С сыном Никаноров завел разговор, когда Борис пришел с тренировки.
— Боря, Люба Кудрина тебе нравится?
— Да, папа, очень! — не раздумывая отвечал сын.
— У тебя с ней серьезно?
— Серьезнее не бывает.
— Тогда в чем дело?
— В ней.
— Она не отвечает взаимностью?
— Этого не скажу. Мы живем с ней. — Борис покраснел. Но тут же взял себя в руки и продолжил: — Она меня любит, но говорит, что брак ей противопоказан. Дети фактуру испортят.
— Что за фактура?
— Ну, это фигура и все, что при ней.
— Может, поговорить с родителями Любы?
— Не надо! — воскликнул Борис, — вы все испортите. С Романом Андреевичем, говорят, у вас и так отношения неблизкие. Якобы, железки какие-то не поделили. Доказывайте друг другу, кто прав, кто виноват. А в нашу жизнь не вмешивайтесь. Я не маленький. Сам разберусь, как мне жить. И с кем.
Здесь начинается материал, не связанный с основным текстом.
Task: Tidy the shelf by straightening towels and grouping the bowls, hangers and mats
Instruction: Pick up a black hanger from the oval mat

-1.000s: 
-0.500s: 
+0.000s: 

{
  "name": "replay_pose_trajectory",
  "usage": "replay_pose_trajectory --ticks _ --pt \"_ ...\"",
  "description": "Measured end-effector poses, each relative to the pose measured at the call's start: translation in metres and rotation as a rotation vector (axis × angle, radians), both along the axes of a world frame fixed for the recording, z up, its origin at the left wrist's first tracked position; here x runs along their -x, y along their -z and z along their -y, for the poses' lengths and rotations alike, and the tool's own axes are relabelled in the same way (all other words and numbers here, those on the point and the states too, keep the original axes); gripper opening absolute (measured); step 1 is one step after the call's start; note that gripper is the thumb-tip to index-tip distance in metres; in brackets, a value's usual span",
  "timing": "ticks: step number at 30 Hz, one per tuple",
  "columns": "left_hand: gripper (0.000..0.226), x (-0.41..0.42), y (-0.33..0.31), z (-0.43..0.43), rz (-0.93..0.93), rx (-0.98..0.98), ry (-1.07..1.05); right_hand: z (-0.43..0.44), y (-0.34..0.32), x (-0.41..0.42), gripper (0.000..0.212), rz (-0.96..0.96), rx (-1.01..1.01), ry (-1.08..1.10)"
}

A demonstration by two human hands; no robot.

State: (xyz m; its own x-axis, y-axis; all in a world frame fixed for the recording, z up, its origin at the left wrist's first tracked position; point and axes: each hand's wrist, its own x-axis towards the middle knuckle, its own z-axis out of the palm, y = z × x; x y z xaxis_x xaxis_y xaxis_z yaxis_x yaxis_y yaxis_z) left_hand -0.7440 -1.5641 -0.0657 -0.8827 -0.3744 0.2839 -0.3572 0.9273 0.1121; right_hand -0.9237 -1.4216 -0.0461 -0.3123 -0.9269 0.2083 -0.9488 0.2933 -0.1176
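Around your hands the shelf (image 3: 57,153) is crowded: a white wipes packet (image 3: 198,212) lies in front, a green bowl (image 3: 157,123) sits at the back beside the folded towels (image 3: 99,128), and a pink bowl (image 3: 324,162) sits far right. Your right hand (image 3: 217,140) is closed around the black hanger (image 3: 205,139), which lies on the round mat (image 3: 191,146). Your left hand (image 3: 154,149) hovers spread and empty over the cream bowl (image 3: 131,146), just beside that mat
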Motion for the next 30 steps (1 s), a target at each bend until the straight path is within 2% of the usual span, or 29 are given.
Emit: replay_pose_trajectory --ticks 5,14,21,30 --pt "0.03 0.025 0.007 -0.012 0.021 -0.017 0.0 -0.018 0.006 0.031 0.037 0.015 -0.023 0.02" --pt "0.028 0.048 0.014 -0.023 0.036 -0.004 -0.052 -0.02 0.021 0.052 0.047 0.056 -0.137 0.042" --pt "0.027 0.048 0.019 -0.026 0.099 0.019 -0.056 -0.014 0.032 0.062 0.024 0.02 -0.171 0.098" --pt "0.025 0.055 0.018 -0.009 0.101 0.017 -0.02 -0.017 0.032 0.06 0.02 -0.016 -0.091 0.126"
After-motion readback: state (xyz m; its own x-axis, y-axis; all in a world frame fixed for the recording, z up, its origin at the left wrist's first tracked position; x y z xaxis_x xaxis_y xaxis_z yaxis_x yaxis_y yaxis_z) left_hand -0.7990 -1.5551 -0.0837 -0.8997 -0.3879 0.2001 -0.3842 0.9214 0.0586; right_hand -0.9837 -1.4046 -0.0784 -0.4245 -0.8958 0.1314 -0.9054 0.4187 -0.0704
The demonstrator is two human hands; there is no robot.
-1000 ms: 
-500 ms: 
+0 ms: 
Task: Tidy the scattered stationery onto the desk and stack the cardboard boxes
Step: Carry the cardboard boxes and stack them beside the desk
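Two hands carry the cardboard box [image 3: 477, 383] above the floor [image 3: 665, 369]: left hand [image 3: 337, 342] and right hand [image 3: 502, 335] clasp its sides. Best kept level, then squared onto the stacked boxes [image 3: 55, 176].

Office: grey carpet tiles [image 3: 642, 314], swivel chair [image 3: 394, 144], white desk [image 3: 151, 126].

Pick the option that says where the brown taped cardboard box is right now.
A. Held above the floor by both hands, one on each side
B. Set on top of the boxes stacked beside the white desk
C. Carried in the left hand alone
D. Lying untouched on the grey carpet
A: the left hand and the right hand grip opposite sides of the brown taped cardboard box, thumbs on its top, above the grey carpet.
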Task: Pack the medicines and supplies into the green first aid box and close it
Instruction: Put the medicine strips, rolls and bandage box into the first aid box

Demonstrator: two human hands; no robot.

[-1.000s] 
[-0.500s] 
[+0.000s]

— Боря, как ты говоришь со мной?
— Извини, папа, не знаю, как вырвалось. Извини.
Никаноров понял состояние сына и пояснил:
— Кстати, Роман Андреевич приходил ко мне, рассказывал и про мансарду. И настаивал, чтоб все у вас было, как у людей. По закону.
— Папа, разве я против? Я согласен. Хоть завтра. Пусть Роман Андреевич поговорит с Любой, а не с тобой. Вот и все.
На том, вспоминал Никаноров, вынимая спиртное из холодильника и расставляя его на столе, разговор с Борисом и закончился. Оказывается, уже тогда все было ясно. Странно другое: сам Кудрин после того совещания по новой технике тоже не подошел ко мне ни разу и вообще разговор на тему женитьбы больше не возобновлял. Зато после беседы с Вадимом, Никаноров выяснил, что в их семье Люба нравится всем. И получалось, что счастье Бориса — в ее согласии выйти за него замуж. Может, мне самому поговорить с ней? Нет, это не то. С ней говорить не надо. А вот отца ее пригласить к себе, чтоб выяснить, какова обстановка на их стороне, следует. И не откладывая.
Кудрин вошел, поздоровался и тут же сел в кресло, что напротив Никанорова, за маленьким столиком и трудно было понять: рад он приглашению или безразличен.
— Роман Андреевич, хочу вернуться к прошлой нашей беседе. Борис в ЗАГС готов. В любое время. Хоть завтра, хоть сегодня. Мы рады его решению. Поддерживаем. Почему же Люба не хочет? — Никаноров откинулся назад, сложил руки на груди и поинтересовался: — Вы говорили с ней?
— Говорил, а что толку? Ничего хорошего, Тимофей Александрович, сказать не могу. Нечем обрадовать. Люба категорически против. Но не против Бориса, а против замужества. — Кудрин говорил тихо, размеренно, как человек кем-то глубоко обиженный.
— А что она за аргументы приводит?
— Какие там аргументы! — сердился Кудрин — Смешно сказать: замужество ей противопоказано. Дескать, муж потребует детей. Их рожать надо. А роды ей фактуру, видите ли, испортят. Мне, говорит, надо утвердиться еще на сцене. А уж потом думать о ЗАГСе. Чтоб пеленать детей — с этих пор? В мою программу это не входит. Еще чего не хватало. И давайте прекратим об этом! Я давно уже совершеннолетняя. Вот так меня родная дочь. А я, дурак, если честно, о внуке мечтал.